24th April 2012 By Tim Isaac


Whit Stillman, remember him? The heir apparent to Woody Allen, making chic, sophisticated, beautifully-shot movies about well-dressed, moneyed people trying to make sense of their brittle lives? It’s been 13 long years since his last film, a gap he puts down to three years of writing a book and 10 years of trying to get several scripts produced.

So here at last is the follow-up to 1998’s Last Days of Disco, but is this the work of a more mature, profound Stillman? In short, no.

Now very much a middle-aged man, Stillman still has the same obsessions – young people with more money than sense or any culture, obsessing about their looks and being ‘cool’. Stillman still writes dialogue that stretches a simple idea into what feels like a long undergraduate essay. There are the occasional gems and a couple of laughs, but boy do we have to sift through the mud to find them.

The problem with Damsels In Distress is it bears a striking resemblance to Heathers. Three posh, snobbish High School girls – Greta Gerwig, Carrie MacLemore and Megalyn Echikunwoke – take on a project in the form of Analeigh Tipton, a geeky loner who they decide to school in the arts of perfume, crisp clothing and being snotty to boys. Tipton played a big drip of water in Crazy, Stupid Love, and here plays another big drip of water. At least she can see through her gang’s amazing lack of depth of subtlety, and attracts some male attention in the form Gerwig’s former boyfriend, and her best friend’s French beau.

Gerwig and her gang can’t understand it, but do they learn that it’s not just looks that are important – do they heck? Instead they obsess about running the local suicide watch group, soap and inventing a new dance.

Whereas Heathers had dialogue as sharp as a razor and a genuine sense of darkness – including teenage suicides – Damsels seems to get more superficial as it goes on. It has nothing to say about snobbery – it even seems to condone it – and the characters get dumber, dopier and learn absolutely nothing. And yet…

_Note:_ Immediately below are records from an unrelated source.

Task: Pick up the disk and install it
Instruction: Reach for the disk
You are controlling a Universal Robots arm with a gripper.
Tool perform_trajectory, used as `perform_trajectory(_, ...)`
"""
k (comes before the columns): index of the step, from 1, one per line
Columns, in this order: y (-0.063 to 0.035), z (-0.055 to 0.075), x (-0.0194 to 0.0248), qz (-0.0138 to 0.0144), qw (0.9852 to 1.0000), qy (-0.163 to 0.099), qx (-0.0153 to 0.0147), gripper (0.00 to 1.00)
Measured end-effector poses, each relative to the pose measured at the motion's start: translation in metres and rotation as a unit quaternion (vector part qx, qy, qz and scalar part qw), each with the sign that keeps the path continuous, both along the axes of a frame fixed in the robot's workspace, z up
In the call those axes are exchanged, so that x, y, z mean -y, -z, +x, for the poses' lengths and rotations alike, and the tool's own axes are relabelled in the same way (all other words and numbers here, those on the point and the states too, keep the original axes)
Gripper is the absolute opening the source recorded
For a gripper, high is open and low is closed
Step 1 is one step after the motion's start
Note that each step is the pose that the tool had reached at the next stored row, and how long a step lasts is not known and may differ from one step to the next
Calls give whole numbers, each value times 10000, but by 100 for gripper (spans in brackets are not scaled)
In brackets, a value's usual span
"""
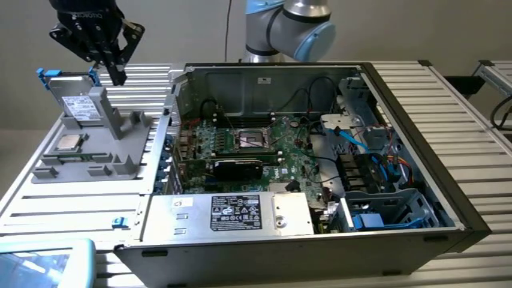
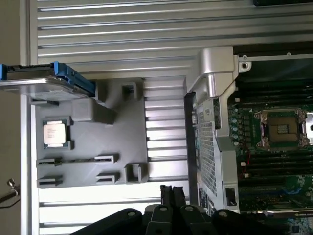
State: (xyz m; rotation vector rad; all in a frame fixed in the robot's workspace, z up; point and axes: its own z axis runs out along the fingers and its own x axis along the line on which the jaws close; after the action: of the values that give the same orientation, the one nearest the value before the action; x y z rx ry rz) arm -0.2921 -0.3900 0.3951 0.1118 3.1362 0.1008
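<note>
Your claw (image 1: 119,74) was pressed together and pinched nothing. The disk (image 1: 78,103) stood on edge at the far corner of the grey holder (image 1: 120,161), near the far edge of the counter (image 1: 72,204). It lay just beside the claw, toward the exterior view's left, not touching. Its long axis could not be determined. It carried 1 white label, with no readable writing.
</note>
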Motion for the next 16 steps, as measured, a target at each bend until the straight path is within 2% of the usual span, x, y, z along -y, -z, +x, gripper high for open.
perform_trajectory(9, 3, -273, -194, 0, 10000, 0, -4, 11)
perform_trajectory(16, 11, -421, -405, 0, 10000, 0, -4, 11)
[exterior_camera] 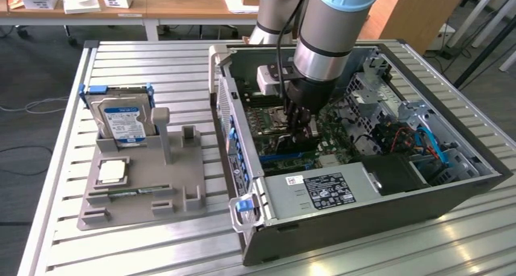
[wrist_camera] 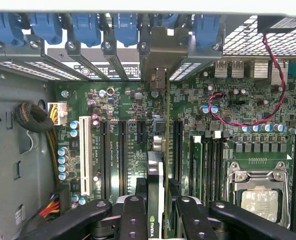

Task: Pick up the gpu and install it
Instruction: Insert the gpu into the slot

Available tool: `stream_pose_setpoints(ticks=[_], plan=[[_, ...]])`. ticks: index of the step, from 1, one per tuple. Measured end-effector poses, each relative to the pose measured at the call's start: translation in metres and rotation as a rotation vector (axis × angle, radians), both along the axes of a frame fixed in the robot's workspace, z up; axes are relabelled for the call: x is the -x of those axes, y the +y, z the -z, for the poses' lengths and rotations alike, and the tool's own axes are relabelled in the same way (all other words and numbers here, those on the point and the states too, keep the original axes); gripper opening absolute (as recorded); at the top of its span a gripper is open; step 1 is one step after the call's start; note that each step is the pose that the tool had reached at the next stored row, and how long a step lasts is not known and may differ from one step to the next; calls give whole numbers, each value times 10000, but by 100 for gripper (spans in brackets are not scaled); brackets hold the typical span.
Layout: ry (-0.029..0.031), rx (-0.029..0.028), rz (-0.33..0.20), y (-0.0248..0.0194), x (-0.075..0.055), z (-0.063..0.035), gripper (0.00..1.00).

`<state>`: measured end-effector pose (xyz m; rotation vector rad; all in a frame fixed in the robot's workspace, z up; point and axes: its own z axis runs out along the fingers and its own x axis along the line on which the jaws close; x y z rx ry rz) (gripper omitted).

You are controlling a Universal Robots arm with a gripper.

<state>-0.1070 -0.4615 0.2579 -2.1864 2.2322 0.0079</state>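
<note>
Exterior view: the tool (exterior_camera: 303, 126) reaches down inside the open computer case (exterior_camera: 322, 194) standing on the table (exterior_camera: 129, 246), its tip close to the motherboard (exterior_camera: 270, 122). Wrist view: the tool (wrist_camera: 160, 212) is partly closed, clamping the gpu (wrist_camera: 155, 175) edge-on between its fingers (wrist_camera: 133, 215). The card runs straight ahead of the tool, among the dark slots (wrist_camera: 122, 155).

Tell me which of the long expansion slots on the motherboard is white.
The slot beside the row of blue-topped capacitors, farthest from the gpu. The other long slots are black.
</note>
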Motion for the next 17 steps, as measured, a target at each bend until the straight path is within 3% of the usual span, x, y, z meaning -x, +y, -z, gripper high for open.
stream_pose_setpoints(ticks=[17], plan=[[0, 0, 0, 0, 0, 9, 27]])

The whole film would be borderline unbearable were it not for the presence of the wonderful Greta Gerwig. She’s being lauded as the queen of indie, and Stillman has come up trumps casting her as the gang’s leader. She is always watchable, and sympathetic even when her characters are not – certainly the case here. Obsessed with curing suicides with tap dancing – yes, really – the whole film comes alive when she stages a dance to a Fred Astaire song. The closing credits feature her new dance, a sequence that will leave you feeling two hours of watching her dancing would have been infinitely better than watching Damsels In Distress.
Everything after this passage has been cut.